■ Exercise brief
Give back the data below exactly as it was given.

━━ Available records

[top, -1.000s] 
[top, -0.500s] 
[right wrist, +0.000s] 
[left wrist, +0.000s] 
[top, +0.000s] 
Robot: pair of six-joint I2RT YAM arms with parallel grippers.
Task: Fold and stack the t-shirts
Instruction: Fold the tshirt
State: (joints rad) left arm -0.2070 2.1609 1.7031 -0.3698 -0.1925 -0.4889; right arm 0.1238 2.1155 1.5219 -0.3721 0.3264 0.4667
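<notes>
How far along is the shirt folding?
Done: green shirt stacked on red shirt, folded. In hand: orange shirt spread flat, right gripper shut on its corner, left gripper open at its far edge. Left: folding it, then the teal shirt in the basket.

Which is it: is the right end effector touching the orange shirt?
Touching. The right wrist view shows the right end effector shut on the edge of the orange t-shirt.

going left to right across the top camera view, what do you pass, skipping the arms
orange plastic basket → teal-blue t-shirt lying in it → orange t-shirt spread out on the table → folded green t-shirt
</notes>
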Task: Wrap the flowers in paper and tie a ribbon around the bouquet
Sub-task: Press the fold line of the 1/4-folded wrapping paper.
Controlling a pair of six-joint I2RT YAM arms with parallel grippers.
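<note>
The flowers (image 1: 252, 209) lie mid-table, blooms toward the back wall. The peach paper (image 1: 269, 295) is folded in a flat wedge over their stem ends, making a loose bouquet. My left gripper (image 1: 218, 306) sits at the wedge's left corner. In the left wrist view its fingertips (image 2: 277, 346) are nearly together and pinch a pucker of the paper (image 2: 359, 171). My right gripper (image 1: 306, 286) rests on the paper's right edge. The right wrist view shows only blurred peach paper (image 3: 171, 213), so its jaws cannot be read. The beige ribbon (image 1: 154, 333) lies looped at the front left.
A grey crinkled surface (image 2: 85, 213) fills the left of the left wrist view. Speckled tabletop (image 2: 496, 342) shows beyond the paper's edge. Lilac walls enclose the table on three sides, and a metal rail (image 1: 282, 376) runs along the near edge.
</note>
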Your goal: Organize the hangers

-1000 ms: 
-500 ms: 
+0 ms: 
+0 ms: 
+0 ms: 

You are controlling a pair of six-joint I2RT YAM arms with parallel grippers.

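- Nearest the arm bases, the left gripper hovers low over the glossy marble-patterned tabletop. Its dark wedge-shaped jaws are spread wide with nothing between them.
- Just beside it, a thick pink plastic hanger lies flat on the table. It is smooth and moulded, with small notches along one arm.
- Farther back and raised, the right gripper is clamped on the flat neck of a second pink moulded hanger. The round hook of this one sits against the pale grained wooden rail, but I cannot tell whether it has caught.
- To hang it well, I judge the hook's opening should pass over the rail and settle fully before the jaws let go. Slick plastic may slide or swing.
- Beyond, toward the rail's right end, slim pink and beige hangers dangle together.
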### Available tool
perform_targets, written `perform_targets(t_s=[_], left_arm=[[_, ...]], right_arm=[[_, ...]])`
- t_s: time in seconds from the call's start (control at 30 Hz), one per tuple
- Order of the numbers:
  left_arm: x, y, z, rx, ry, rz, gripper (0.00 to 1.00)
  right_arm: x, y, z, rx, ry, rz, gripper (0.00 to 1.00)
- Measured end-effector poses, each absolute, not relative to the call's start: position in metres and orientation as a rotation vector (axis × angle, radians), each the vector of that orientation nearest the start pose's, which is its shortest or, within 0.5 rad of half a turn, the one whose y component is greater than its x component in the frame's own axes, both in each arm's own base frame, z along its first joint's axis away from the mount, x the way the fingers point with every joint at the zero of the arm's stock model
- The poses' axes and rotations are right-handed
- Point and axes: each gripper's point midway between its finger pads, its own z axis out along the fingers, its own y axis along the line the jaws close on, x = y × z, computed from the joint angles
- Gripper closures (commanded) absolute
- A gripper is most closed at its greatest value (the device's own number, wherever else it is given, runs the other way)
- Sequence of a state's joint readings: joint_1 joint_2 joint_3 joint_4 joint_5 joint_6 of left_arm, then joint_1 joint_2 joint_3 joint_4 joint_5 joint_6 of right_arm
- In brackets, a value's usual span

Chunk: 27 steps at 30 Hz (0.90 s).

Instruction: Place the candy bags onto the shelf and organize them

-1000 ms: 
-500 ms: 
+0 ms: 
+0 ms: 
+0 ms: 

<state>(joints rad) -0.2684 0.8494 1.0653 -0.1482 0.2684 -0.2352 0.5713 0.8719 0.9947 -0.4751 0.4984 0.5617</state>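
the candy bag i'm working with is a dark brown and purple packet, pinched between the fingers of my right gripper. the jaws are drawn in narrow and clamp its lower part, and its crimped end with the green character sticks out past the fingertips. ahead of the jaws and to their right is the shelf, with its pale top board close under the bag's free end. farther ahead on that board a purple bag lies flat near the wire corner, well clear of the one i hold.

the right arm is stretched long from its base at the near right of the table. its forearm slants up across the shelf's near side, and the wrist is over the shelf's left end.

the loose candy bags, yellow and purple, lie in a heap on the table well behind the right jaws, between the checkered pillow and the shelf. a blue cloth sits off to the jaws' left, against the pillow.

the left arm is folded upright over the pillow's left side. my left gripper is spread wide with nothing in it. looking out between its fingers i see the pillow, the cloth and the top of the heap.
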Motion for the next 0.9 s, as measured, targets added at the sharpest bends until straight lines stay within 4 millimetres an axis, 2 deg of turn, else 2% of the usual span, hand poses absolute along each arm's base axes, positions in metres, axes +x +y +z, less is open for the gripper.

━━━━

■ Answer to the exercise
[top, -1.000s] 
[top, -0.500s] 
[right wrist, +0.000s] 
[left wrist, +0.000s] 
[top, +0.000s] 
Robot: pair of six-joint I2RT YAM arms with parallel grippers.
Task: Fold and stack the t-shirts
Instruction: Fold the tshirt
State: (joints rad) left arm -0.2070 2.1609 1.7031 -0.3698 -0.1925 -0.4889; right arm 0.1238 2.1155 1.5219 -0.3721 0.3264 0.4667
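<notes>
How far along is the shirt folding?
Done: green shirt stacked on red shirt, folded. In hand: orange shirt spread flat, right gripper shut on its corner, left gripper open at its far edge. Left: folding it, then the teal shirt in the basket.

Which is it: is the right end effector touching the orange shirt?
Touching. The right wrist view shows the right end effector shut on the edge of the orange t-shirt.

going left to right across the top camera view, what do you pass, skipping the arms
orange plastic basket → teal-blue t-shirt lying in it → orange t-shirt spread out on the table → folded green t-shirt
</notes>
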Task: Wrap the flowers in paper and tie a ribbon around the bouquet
Sub-task: Press the fold line of the 1/4-folded wrapping paper.
Controlling a pair of six-joint I2RT YAM arms with parallel grippers.
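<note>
The flowers (image 1: 252, 209) lie mid-table, blooms toward the back wall. The peach paper (image 1: 269, 295) is folded in a flat wedge over their stem ends, making a loose bouquet. My left gripper (image 1: 218, 306) sits at the wedge's left corner. In the left wrist view its fingertips (image 2: 277, 346) are nearly together and pinch a pucker of the paper (image 2: 359, 171). My right gripper (image 1: 306, 286) rests on the paper's right edge. The right wrist view shows only blurred peach paper (image 3: 171, 213), so its jaws cannot be read. The beige ribbon (image 1: 154, 333) lies looped at the front left.
A grey crinkled surface (image 2: 85, 213) fills the left of the left wrist view. Speckled tabletop (image 2: 496, 342) shows beyond the paper's edge. Lilac walls enclose the table on three sides, and a metal rail (image 1: 282, 376) runs along the near edge.
</note>
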Your goal: Organize the hangers

-1000 ms: 
-500 ms: 
+0 ms: 
+0 ms: 
+0 ms: 

You are controlling a pair of six-joint I2RT YAM arms with parallel grippers.

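- Nearest the arm bases, the left gripper hovers low over the glossy marble-patterned tabletop. Its dark wedge-shaped jaws are spread wide with nothing between them.
- Just beside it, a thick pink plastic hanger lies flat on the table. It is smooth and moulded, with small notches along one arm.
- Farther back and raised, the right gripper is clamped on the flat neck of a second pink moulded hanger. The round hook of this one sits against the pale grained wooden rail, but I cannot tell whether it has caught.
- To hang it well, I judge the hook's opening should pass over the rail and settle fully before the jaws let go. Slick plastic may slide or swing.
- Beyond, toward the rail's right end, slim pink and beige hangers dangle together.
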### Available tool
perform_targets, written `perform_targets(t_s=[_], left_arm=[[_, ...]], right_arm=[[_, ...]])`
- t_s: time in seconds from the call's start (control at 30 Hz), one per tuple
- Order of the numbers:
  left_arm: x, y, z, rx, ry, rz, gripper (0.00 to 1.00)
  right_arm: x, y, z, rx, ry, rz, gripper (0.00 to 1.00)
- Measured end-effector poses, each absolute, not relative to the call's start: position in metres and orientation as a rotation vector (axis × angle, radians), each the vector of that orientation nearest the start pose's, which is its shortest or, within 0.5 rad of half a turn, the one whose y component is greater than its x component in the frame's own axes, both in each arm's own base frame, z along its first joint's axis away from the mount, x the way the fingers point with every joint at the zero of the arm's stock model
- The poses' axes and rotations are right-handed
- Point and axes: each gripper's point midway between its finger pads, its own z axis out along the fingers, its own y axis along the line the jaws close on, x = y × z, computed from the joint angles
- Gripper closures (commanded) absolute
- A gripper is most closed at its greatest value (the device's own number, wherever else it is given, runs the other way)
- Sequence of a state's joint readings: joint_1 joint_2 joint_3 joint_4 joint_5 joint_6 of left_arm, then joint_1 joint_2 joint_3 joint_4 joint_5 joint_6 of right_arm
- In brackets, a value's usual span

Chunk: 27 steps at 30 Hz (0.90 s).

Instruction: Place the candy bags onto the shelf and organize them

-1000 ms: 
-500 ms: 
+0 ms: 
+0 ms: 
+0 ms: 

<state>(joints rad) -0.2684 0.8494 1.0653 -0.1482 0.2684 -0.2352 0.5713 0.8719 0.9947 -0.4751 0.4984 0.5617</state>
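the candy bag i'm working with is a dark brown and purple packet, pinched between the fingers of my right gripper. the jaws are drawn in narrow and clamp its lower part, and its crimped end with the green character sticks out past the fingertips. ahead of the jaws and to their right is the shelf, with its pale top board close under the bag's free end. farther ahead on that board a purple bag lies flat near the wire corner, well clear of the one i hold.

the right arm is stretched long from its base at the near right of the table. its forearm slants up across the shelf's near side, and the wrist is over the shelf's left end.

the loose candy bags, yellow and purple, lie in a heap on the table well behind the right jaws, between the checkered pillow and the shelf. a blue cloth sits off to the jaws' left, against the pillow.

the left arm is folded upright over the pillow's left side. my left gripper is spread wide with nothing in it. looking out between its fingers i see the pillow, the cloth and the top of the heap.
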Motion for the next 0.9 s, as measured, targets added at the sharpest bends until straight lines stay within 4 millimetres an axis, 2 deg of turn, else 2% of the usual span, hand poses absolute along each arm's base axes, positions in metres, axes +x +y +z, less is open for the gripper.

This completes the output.